As a simpler alternative to MCMC one can you Quadratic Approximation[^1]. A lot of people has ported the R code examples from Statistical Rethinking to Python using frameworks like PYMC, Pyro, NumPyro, and TensorFlow Probability. Apparently there is no Quadratic Approximation solution available for PYMC[^2]. Numpyro has AutoLaplaceApproximation[^3] but it is not clear to me that this is the same as Quadratic Approximation.

quad5 leverages PYMC and works by adding a custom step for the sample method on PYMC models. By doing so it benefits from standard PYMC functionality that automatically adds constant, deterministic, and observed data to the inferencedata output from the sample method. This allows for easy usage of the Arviz visualization library for posterior distributions and more general the ecosystem around PYMC.

Word of warning

This package is not production-grade code. It is primarily meant for educational purposes. Secondary for the author to learn more about the internals of the PYMC library.

I am quite sure there will be valid PYMC models where this package not is able to produce a quadratic approximation for the posterior distribution. You are more than welcome to submit either a PR or create a issue for such cases.

Example

        import arviz as az
        import numpy as np
        import pymc as pm
        import quad5 as quad5

        y = np.array([2642, 3503, 4358], dtype=np.float64)

        with pm.Model() as m:
            logsigma = pm.Uniform("logsigma", 1, 100)
            mu = pm.Uniform("mu", 0, 10000)
            _ = pm.Normal("y", mu=mu, sigma=pm.math.exp(logsigma), observed=y)
            custom_step = quad5.QuadraticApproximation([mu, logsigma], m)
            trace = pm.sample(draws=1000, chains=4, tune=100, step=custom_step)

        az.plot_posterior(trace)    

Posterior Distribution

See more examples in this notebook with examples from chapter 4 in Statistical Rethinking.

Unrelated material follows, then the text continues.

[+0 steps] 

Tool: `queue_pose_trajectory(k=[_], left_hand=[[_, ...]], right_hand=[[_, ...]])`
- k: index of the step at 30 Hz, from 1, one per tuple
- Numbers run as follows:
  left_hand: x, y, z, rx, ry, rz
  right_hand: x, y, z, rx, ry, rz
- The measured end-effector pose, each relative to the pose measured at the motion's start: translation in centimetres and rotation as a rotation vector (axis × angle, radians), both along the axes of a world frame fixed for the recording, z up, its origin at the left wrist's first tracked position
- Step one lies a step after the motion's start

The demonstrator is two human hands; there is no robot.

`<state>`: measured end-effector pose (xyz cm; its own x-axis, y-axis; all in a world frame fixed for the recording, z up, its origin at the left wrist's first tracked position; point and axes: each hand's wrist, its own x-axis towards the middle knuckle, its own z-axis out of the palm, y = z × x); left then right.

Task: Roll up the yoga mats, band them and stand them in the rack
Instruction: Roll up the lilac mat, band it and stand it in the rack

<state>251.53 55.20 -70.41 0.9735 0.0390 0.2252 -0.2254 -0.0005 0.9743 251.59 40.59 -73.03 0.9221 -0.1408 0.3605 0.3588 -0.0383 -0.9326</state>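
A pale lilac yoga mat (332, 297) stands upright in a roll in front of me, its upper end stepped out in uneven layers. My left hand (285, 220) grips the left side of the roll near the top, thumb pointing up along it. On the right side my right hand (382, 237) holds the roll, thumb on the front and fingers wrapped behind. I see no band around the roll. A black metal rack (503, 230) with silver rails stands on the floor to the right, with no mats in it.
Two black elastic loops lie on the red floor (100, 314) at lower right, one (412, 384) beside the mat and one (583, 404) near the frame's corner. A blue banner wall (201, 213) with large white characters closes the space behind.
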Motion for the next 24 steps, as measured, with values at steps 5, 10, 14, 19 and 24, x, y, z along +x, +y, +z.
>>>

[^1]: The Bernstein-Von Mises Theorem states that under some regularity conditions the posterior distribution is asymptotically normal. If the distribution is unimodal with most of the probability mass located symmetric around the peak then quite often you will get a faily good approximation using Quadratic Approximation.

[^2]: This work is partly based on the Python package pymc3-quap but pymc3-quap is based on PYMC3 and a lot happend bewteen version 3 and 5 of PYMC. Optimizers works better when provided with a good initial guess and hence a (optional) starting point has been added to function arguments. Please see Github for a discussion about the differences between PYMC version 3 and 5 for computing the Hessian and in particular the for loop for var in vars: used when computing the Hessian.

[^3]:The NumPyro documentation refers to "Automatic Guide Generation" and as I understand it this is a kind of variational inference of the posterior distribution.